Brief
Repeat verbatim the lines of the data below, beginning with the line containing "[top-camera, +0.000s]" and continuing to the end.

Information supplied
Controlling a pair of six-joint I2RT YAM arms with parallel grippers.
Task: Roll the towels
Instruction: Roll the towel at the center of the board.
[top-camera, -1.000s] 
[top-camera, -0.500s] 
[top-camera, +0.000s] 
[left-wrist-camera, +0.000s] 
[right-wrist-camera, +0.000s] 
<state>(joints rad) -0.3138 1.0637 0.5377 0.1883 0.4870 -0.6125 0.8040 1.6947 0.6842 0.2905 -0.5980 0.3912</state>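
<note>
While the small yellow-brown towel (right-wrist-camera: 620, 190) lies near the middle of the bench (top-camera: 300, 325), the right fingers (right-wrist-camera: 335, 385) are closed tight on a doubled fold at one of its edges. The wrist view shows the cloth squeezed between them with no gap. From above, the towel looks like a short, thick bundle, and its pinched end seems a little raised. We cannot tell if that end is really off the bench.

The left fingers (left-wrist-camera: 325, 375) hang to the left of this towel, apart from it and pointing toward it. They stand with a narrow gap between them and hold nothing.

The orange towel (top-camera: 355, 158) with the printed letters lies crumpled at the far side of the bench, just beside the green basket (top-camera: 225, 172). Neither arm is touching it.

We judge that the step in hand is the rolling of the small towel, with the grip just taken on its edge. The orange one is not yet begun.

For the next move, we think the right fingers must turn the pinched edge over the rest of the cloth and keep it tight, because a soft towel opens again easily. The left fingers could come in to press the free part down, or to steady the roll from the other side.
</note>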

Task output
[top-camera, +0.000s] 
[left-wrist-camera, +0.000s] 
[right-wrist-camera, +0.000s] 
<state>(joints rad) -0.3138 1.0637 0.5377 0.1883 0.4870 -0.6125 0.8040 1.6947 0.6842 0.2905 -0.5980 0.3912</state>
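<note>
While the small yellow-brown towel (right-wrist-camera: 620, 190) lies near the middle of the bench (top-camera: 300, 325), the right fingers (right-wrist-camera: 335, 385) are closed tight on a doubled fold at one of its edges. The wrist view shows the cloth squeezed between them with no gap. From above, the towel looks like a short, thick bundle, and its pinched end seems a little raised. We cannot tell if that end is really off the bench.

The left fingers (left-wrist-camera: 325, 375) hang to the left of this towel, apart from it and pointing toward it. They stand with a narrow gap between them and hold nothing.

The orange towel (top-camera: 355, 158) with the printed letters lies crumpled at the far side of the bench, just beside the green basket (top-camera: 225, 172). Neither arm is touching it.

We judge that the step in hand is the rolling of the small towel, with the grip just taken on its edge. The orange one is not yet begun.

For the next move, we think the right fingers must turn the pinched edge over the rest of the cloth and keep it tight, because a soft towel opens again easily. The left fingers could come in to press the free part down, or to steady the roll from the other side.
</note>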

There is nothing further to the answer.